Translate

Wednesday 19 October 2016

Anonymous Russian destroyer arrived at Sulina, Romania to stop mutiny on board of the Potemkin according to the Het nieuws van den dag voor Nederlandsch-Indië dated 7 July 1905




An item dated Kustendji 6th reported that again a destroyer arrived at Sulina, Romania searching for the Potemkin.(1).

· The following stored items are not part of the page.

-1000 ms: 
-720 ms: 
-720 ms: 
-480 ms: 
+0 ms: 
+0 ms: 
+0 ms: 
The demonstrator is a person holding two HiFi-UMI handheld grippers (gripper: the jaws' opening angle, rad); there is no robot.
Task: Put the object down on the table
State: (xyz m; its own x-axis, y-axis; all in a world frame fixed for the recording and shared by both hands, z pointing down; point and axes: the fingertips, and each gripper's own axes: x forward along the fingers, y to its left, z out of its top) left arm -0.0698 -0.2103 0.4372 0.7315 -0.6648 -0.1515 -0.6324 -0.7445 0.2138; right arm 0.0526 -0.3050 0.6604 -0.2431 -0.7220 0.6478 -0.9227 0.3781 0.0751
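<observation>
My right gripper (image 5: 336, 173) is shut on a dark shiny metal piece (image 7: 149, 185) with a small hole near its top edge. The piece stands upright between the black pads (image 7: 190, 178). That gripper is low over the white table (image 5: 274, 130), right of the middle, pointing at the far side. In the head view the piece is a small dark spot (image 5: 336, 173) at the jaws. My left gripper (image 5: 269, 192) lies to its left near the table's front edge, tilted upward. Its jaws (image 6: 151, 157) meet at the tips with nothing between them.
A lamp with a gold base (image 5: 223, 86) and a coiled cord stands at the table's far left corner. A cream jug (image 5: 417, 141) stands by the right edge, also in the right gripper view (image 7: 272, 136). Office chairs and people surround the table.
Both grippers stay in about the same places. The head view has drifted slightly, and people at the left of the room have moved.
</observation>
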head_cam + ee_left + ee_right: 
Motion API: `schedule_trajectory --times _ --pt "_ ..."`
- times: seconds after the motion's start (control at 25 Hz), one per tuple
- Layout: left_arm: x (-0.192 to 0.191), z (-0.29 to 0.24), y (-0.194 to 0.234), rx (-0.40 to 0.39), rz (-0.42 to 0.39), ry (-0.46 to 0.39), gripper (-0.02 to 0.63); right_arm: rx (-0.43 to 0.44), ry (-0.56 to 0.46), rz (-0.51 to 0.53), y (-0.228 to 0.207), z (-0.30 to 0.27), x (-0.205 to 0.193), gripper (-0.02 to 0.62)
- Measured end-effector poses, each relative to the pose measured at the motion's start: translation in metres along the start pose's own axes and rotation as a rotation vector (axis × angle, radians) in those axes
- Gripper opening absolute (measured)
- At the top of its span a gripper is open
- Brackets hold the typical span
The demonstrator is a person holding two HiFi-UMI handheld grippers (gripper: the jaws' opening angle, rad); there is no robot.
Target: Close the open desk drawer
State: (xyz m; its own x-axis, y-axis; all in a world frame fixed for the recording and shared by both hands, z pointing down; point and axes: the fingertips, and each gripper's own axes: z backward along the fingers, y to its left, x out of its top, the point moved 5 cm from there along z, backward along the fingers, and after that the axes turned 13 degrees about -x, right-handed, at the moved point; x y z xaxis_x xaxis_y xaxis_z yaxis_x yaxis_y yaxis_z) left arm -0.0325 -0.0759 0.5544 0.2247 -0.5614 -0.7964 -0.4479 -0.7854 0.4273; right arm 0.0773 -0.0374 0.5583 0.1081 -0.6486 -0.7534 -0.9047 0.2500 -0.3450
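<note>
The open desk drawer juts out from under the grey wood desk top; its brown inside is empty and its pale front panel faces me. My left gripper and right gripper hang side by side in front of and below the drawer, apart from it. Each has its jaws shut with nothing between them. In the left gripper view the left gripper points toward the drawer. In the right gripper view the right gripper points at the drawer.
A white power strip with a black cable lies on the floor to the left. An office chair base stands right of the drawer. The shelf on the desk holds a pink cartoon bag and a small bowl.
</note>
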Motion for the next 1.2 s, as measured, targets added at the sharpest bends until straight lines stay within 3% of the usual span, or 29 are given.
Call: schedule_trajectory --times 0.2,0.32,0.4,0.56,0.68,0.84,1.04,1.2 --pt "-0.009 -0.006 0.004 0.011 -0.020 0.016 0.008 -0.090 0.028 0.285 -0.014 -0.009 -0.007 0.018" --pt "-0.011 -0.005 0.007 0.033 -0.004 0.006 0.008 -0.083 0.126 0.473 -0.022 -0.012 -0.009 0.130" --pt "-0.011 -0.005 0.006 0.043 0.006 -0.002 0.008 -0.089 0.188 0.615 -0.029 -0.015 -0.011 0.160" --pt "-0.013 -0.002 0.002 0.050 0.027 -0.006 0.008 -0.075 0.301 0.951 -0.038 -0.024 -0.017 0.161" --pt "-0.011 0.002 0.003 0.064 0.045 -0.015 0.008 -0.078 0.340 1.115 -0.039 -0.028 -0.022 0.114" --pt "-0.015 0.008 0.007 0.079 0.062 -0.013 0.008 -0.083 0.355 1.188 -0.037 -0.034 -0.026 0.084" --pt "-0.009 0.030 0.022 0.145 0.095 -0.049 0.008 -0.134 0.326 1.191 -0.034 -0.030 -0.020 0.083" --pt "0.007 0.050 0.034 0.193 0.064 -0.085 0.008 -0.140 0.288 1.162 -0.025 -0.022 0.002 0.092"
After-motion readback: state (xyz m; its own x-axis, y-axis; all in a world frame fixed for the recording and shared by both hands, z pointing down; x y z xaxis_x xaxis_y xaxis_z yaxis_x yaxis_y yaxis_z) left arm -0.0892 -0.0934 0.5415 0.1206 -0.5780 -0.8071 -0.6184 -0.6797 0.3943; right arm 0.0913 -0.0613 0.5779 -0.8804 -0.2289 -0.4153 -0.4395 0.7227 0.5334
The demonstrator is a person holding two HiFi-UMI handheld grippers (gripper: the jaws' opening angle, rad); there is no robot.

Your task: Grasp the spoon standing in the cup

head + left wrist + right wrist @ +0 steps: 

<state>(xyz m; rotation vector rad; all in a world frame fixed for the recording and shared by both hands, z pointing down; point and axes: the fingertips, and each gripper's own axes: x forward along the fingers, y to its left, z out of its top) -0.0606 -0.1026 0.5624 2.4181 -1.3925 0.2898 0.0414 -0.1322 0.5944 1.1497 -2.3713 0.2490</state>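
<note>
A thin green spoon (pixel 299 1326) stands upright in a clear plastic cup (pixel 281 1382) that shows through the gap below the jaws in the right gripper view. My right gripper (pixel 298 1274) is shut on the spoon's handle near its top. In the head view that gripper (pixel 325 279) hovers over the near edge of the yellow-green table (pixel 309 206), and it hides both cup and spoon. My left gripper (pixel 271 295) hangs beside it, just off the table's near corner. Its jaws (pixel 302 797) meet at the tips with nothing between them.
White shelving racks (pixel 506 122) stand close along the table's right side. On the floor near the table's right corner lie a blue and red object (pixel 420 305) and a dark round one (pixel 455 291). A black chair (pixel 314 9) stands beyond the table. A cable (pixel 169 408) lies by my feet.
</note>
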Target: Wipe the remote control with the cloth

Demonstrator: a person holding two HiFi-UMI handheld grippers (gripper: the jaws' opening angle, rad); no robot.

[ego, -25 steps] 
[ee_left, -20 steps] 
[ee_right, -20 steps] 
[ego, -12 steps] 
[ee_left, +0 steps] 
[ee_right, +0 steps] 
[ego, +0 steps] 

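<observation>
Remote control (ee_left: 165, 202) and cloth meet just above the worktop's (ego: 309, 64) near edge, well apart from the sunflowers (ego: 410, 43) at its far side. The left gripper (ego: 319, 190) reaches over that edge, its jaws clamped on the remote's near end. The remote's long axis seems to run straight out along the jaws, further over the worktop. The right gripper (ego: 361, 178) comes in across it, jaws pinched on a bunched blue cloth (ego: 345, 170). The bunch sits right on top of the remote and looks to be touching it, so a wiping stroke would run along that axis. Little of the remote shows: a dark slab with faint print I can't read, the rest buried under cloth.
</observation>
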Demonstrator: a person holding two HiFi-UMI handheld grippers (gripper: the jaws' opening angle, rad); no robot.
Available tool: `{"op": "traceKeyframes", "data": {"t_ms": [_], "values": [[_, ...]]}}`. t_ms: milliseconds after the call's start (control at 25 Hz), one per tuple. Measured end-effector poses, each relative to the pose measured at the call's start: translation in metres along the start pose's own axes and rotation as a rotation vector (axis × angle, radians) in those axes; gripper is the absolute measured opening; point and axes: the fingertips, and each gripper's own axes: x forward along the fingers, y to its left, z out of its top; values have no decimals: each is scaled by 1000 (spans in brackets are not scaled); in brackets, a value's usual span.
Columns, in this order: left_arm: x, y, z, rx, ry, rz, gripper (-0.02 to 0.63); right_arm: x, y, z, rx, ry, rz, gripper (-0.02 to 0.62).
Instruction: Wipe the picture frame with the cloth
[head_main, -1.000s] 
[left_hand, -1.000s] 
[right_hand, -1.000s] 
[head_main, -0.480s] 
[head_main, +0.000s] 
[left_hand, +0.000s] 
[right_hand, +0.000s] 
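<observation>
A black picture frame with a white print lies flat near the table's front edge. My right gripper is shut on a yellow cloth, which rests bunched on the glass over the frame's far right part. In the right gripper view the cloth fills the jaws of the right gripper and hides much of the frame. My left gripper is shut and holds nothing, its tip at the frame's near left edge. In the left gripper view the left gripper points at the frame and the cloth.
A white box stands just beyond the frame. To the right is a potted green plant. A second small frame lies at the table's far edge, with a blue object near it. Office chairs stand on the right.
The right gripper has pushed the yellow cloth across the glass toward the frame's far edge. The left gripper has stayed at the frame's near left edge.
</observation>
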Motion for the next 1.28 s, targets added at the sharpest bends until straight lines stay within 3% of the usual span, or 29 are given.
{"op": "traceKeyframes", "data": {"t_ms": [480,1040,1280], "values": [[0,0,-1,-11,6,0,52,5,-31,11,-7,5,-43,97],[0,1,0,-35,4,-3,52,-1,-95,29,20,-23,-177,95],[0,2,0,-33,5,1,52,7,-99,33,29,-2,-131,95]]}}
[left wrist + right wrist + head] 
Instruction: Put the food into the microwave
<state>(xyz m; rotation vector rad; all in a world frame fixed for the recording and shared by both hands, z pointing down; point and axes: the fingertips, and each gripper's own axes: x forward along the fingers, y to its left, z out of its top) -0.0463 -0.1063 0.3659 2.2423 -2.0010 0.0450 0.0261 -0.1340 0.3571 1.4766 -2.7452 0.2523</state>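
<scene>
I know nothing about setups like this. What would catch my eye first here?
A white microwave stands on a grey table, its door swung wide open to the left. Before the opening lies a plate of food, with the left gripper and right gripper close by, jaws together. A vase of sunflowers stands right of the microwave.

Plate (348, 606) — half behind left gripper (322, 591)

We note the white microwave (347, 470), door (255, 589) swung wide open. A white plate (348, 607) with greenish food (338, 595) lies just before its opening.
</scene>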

Her crew nearly existed of just officers.

Note
1. Pre-dreadnought battleship Kniaz Potemkin Tavricheskiy, her crew mutined in 1905, renamed 1905 Panteleimon, renamed 1917 Potemin-Tavicheskiy and renamed 1917 Borets za Svobodu. Laid down at the Nikolaev Admiralty Shipyard on 10 October 1898, launched in 9 October 1900, completed in 1905, obsolete by 1915, reserve at Sevastopol and decommissioned in March 1918, captured by Germans in May 1918, handed over to Allies in November 1918, machinery destroyed by British to prevent of the Bolsheviks in 1919, out of service on 19 April 1919, left behind by the White Russians when they left the Crimean in 1920, broken up in 1923 and not earlier officially stricken as on 21 November 1925. Crew numbered 731 men (included 26 officers). Armament consisted of 2x2-30,5cm/12” guns, 16x1-15,2cm/6” guns, 14x1-7,5cm/3.0” guns, 6x1-4,7cm/1.9” guns and 5-38,1cm/15” torpedo tubes.